Exercise description
The records that follow need to be printed exactly. Leave out each image.

[Collection entries]
--------------------

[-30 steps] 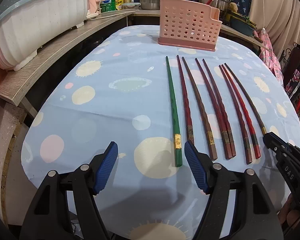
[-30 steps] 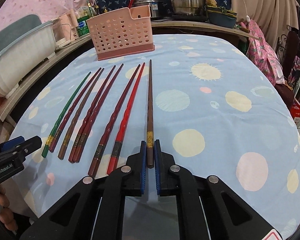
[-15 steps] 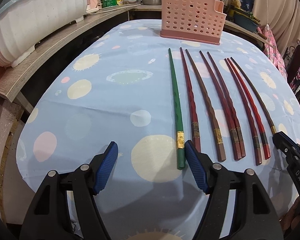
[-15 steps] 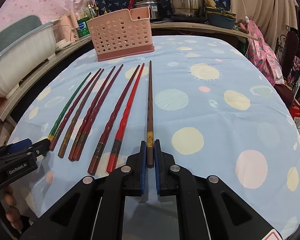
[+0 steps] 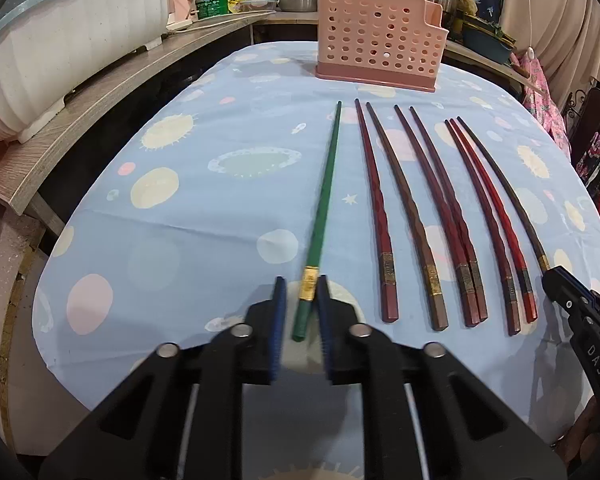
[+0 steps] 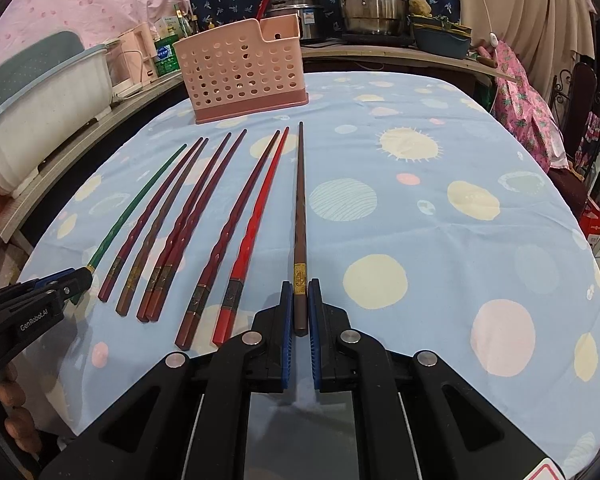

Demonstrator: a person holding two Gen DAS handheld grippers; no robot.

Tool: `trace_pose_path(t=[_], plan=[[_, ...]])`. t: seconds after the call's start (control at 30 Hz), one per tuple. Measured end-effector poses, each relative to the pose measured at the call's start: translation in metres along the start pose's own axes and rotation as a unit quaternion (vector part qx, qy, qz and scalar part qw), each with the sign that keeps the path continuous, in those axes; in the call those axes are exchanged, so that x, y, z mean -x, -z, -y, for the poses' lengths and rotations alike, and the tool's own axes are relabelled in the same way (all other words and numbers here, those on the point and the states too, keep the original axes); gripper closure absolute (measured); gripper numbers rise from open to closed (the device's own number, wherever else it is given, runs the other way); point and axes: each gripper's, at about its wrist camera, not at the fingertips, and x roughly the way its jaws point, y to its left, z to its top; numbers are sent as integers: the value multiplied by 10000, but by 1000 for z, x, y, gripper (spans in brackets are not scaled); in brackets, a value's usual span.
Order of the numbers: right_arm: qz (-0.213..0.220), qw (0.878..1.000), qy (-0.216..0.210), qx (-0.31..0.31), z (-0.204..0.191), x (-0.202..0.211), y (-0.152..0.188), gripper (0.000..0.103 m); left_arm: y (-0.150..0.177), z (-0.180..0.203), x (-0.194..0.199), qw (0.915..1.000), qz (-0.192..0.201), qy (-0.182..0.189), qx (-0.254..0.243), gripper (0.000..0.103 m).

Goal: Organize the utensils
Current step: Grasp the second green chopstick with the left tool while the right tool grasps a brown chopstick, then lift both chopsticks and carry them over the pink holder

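Several chopsticks lie side by side on the blue spotted tablecloth [image 5: 204, 216], tips toward a pink perforated utensil basket [image 5: 380, 40] at the far end. My left gripper [image 5: 301, 280] straddles the thick end of the green chopstick [image 5: 324, 188]. Its jaws are closing: the right pad is at the gold band, and a slit of cloth still shows by the left pad. My right gripper [image 6: 300, 284] is shut on the thick end of the dark brown chopstick [image 6: 300, 200], the rightmost one. Between them lie red and brown chopsticks [image 6: 204, 216].
A white and teal dish rack [image 5: 60, 40] sits on a wooden counter [image 5: 100, 96] to the left. Pots [image 6: 368, 4], bottles and a teal bowl [image 6: 440, 36] stand behind the basket. Pink floral fabric [image 6: 520, 96] hangs at the right. Cloth right of the chopsticks is bare.
The left gripper's jaws have swung in from wide apart to close around the green chopstick's end, and the gripper shifted right over it. The right gripper stays shut on the brown chopstick.
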Motion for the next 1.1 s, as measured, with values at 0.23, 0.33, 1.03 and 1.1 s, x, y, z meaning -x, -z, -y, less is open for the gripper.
trace_pose_path(t=[0.23,0.33,1.03,1.1], plan=[[-241,9993,-188,-229,8,3,-4,96,-5,-1,2,9998,-210,1,29,96],[-263,9992,-205,-221,10,10,-9,96,-11,-4,10,9997,-219,19,105,96],[972,9938,-377,-373,31,88,-136,96,-120,-34,90,9959,621,311,588,96],[1038,9928,-418,-421,33,85,-151,96,-134,-34,91,9954,681,316,589,96]])
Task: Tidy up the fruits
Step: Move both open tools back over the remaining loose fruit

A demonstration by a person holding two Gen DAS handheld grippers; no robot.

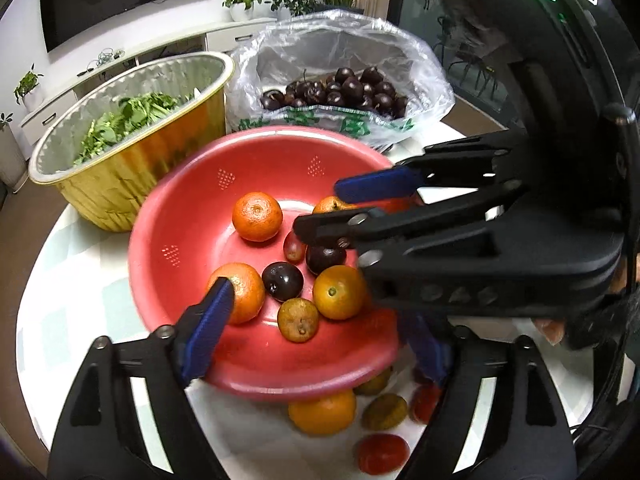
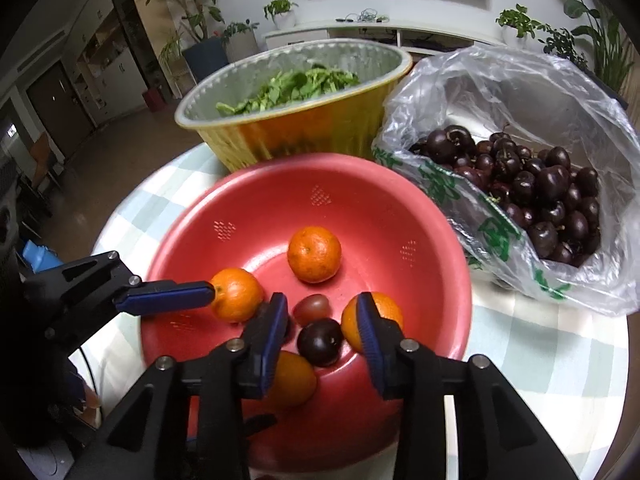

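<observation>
A red colander bowl (image 1: 188,216) (image 2: 400,208) holds several oranges, dark plums and a small tomato. My left gripper (image 1: 320,328) is open, its fingers wide over the bowl's near side, the left fingertip (image 1: 216,300) against an orange (image 1: 246,292). My right gripper (image 2: 322,320) is open above the bowl, its fingers on either side of a dark plum (image 2: 320,342), not touching it. It enters the left wrist view from the right (image 1: 324,208). Loose oranges (image 1: 322,414) and tomatoes (image 1: 380,458) lie on the table near the bowl.
A gold foil tub (image 1: 132,176) (image 2: 304,132) of green leaves stands behind the bowl. A clear plastic bag (image 1: 340,56) (image 2: 520,92) of dark cherries sits to its right. All rest on a round table with a pale checked cloth (image 2: 540,352).
</observation>
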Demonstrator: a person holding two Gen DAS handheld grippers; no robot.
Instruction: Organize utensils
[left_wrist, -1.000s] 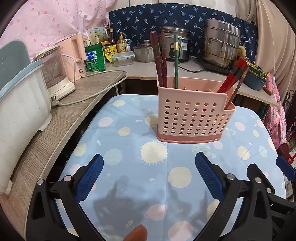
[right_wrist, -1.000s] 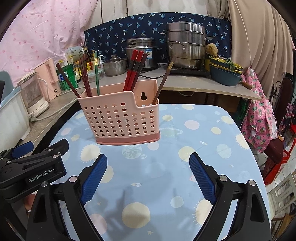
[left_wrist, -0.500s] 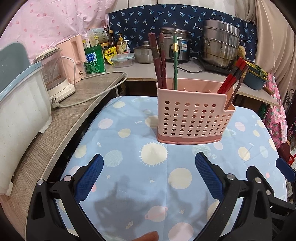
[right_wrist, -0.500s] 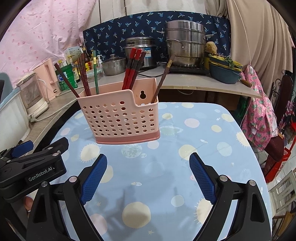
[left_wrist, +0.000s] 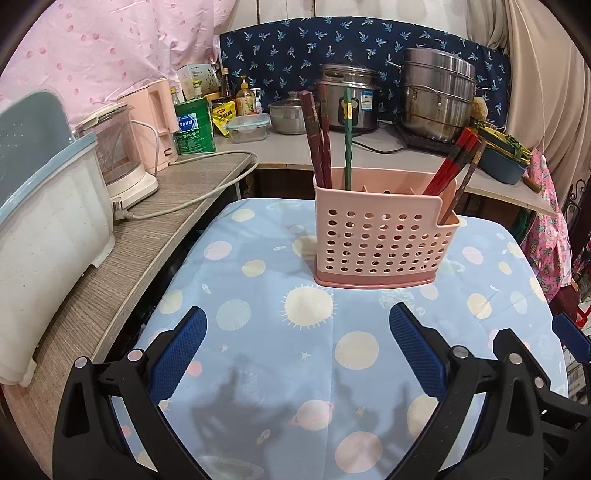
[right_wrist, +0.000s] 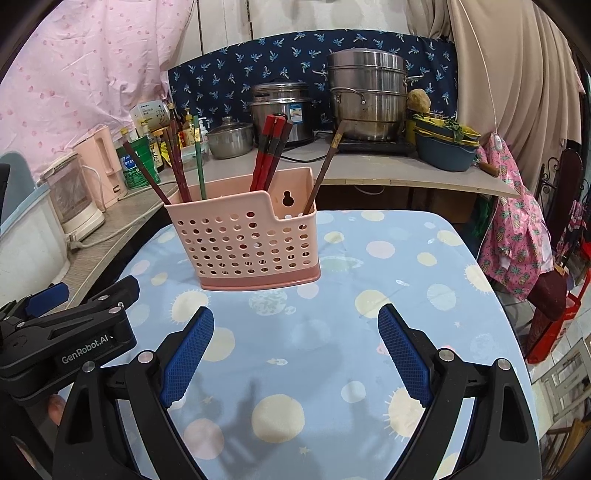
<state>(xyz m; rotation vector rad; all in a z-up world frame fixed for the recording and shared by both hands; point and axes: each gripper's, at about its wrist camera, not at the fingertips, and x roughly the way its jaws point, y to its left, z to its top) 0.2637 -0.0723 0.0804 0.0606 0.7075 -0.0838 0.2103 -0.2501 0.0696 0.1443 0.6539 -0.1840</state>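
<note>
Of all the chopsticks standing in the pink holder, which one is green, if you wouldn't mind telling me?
The single green chopstick standing upright near the left end of the pink holder, just right of the dark brown chopsticks. The red chopsticks lean at the other end.

A pink spotted cloth (left_wrist: 110, 55) and a navy leaf-print cloth (left_wrist: 332, 48) hang across the back wall, a beige curtain (right_wrist: 517, 92) hangs at right, a wood-grain counter (left_wrist: 122, 251) runs along the left, and what seems tiled floor (right_wrist: 569, 373) shows bottom right.
</note>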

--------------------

Exercise result
[-30 steps] 
[-30 steps] 
[-15 steps] 
[-15 steps] 
[+0 steps] 
[+0 steps] 

Demonstrator: a person holding two Gen DAS handheld grippers; no robot.

Tool: `trace_pose_path(t=[_], plan=[[_, ...]])`. t: seconds after the call's start (control at 30 Hz), one per tuple. Measured end-effector poses, each relative to the pose measured at the call's start: translation in metres along the start pose's own axes and rotation as a unit quaternion (vector part qx, qy, qz and scalar part qw), each with the sign that keeps the path continuous, in those axes; in the call those axes are exchanged, so that x, y, z mean -x, -z, -y, for the poses' lengths and rotations alike, and the tool's own axes are relabelled in the same way (all other words and numbers here, those on the point and the states too, keep the original axes); gripper closure absolute (measured); gripper numbers rise from open to closed (the device's own number, wherever else it is given, runs the other way); point and axes: each gripper's, at about its wrist camera, not at the fingertips, and x roughly the way its jaws point, y to its left, z to its top; numbers are sent as integers: the value multiplied by 10000, but by 1000 for z, x, y, gripper (spans in brackets are not scaled); in brackets, a value's usual span.
Order of the numbers: right_arm: qz (-0.213..0.220), qw (0.878..1.000), qy (-0.216..0.210), qx (-0.31..0.31), z (-0.204..0.191), x (-0.202..0.211), y (-0.152..0.188), gripper (0.000..0.103 m); left_arm: y (-0.150..0.177), z (-0.180..0.203), x (-0.194..0.199), qw (0.915..1.000), qz (-0.192..0.201), qy (-0.182..0.189), qx (-0.254..0.243), gripper (0.000..0.103 m).

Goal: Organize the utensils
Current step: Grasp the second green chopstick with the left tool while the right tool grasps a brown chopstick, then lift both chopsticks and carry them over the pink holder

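Several chopsticks lie side by side on the blue spotted tablecloth [image 5: 204, 216], tips toward a pink perforated utensil basket [image 5: 380, 40] at the far end. My left gripper [image 5: 301, 280] straddles the thick end of the green chopstick [image 5: 324, 188]. Its jaws are closing: the right pad is at the gold band, and a slit of cloth still shows by the left pad. My right gripper [image 6: 300, 284] is shut on the thick end of the dark brown chopstick [image 6: 300, 200], the rightmost one. Between them lie red and brown chopsticks [image 6: 204, 216].
A white and teal dish rack [image 5: 60, 40] sits on a wooden counter [image 5: 100, 96] to the left. Pots [image 6: 368, 4], bottles and a teal bowl [image 6: 440, 36] stand behind the basket. Pink floral fabric [image 6: 520, 96] hangs at the right. Cloth right of the chopsticks is bare.
The left gripper's jaws have swung in from wide apart to close around the green chopstick's end, and the gripper shifted right over it. The right gripper stays shut on the brown chopstick.
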Motion for the next 1.1 s, as measured, with values at 0.23, 0.33, 1.03 and 1.1 s, x, y, z meaning -x, -z, -y, less is open for the gripper.
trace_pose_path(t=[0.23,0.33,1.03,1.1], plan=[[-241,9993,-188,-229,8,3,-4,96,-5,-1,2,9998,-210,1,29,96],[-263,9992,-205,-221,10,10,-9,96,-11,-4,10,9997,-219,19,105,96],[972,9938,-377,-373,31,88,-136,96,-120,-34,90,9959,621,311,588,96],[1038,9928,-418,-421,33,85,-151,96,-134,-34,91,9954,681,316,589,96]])
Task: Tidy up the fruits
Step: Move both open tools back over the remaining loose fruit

A demonstration by a person holding two Gen DAS handheld grippers; no robot.


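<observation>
A red colander bowl (image 1: 188,216) (image 2: 400,208) holds several oranges, dark plums and a small tomato. My left gripper (image 1: 320,328) is open, its fingers wide over the bowl's near side, the left fingertip (image 1: 216,300) against an orange (image 1: 246,292). My right gripper (image 2: 322,320) is open above the bowl, its fingers on either side of a dark plum (image 2: 320,342), not touching it. It enters the left wrist view from the right (image 1: 324,208). Loose oranges (image 1: 322,414) and tomatoes (image 1: 380,458) lie on the table near the bowl.
A gold foil tub (image 1: 132,176) (image 2: 304,132) of green leaves stands behind the bowl. A clear plastic bag (image 1: 340,56) (image 2: 520,92) of dark cherries sits to its right. All rest on a round table with a pale checked cloth (image 2: 540,352).
</observation>
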Demonstrator: a person holding two Gen DAS handheld grippers; no robot.
Instruction: Organize utensils
[left_wrist, -1.000s] 
[right_wrist, -1.000s] 
[left_wrist, -0.500s] 
[right_wrist, -0.500s] 
[left_wrist, +0.000s] 
[right_wrist, +0.000s] 
<state>(xyz m; rotation vector rad; all in a z-up world frame fixed for the recording and shared by both hands; point and axes: each gripper's, at about its wrist camera, not at the fingertips, and x roughly the way its jaws point, y to its left, z to its top) 0.2637 -0.0723 0.0804 0.0606 0.7075 -0.0838 0.2103 -0.2501 0.0696 0.1443 0.6539 -0.1840</state>
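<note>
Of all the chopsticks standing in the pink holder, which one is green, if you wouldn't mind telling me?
The single green chopstick standing upright near the left end of the pink holder, just right of the dark brown chopsticks. The red chopsticks lean at the other end.

A pink spotted cloth (left_wrist: 110, 55) and a navy leaf-print cloth (left_wrist: 332, 48) hang across the back wall, a beige curtain (right_wrist: 517, 92) hangs at right, a wood-grain counter (left_wrist: 122, 251) runs along the left, and what seems tiled floor (right_wrist: 569, 373) shows bottom right.
</note>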

Now the exercise is complete.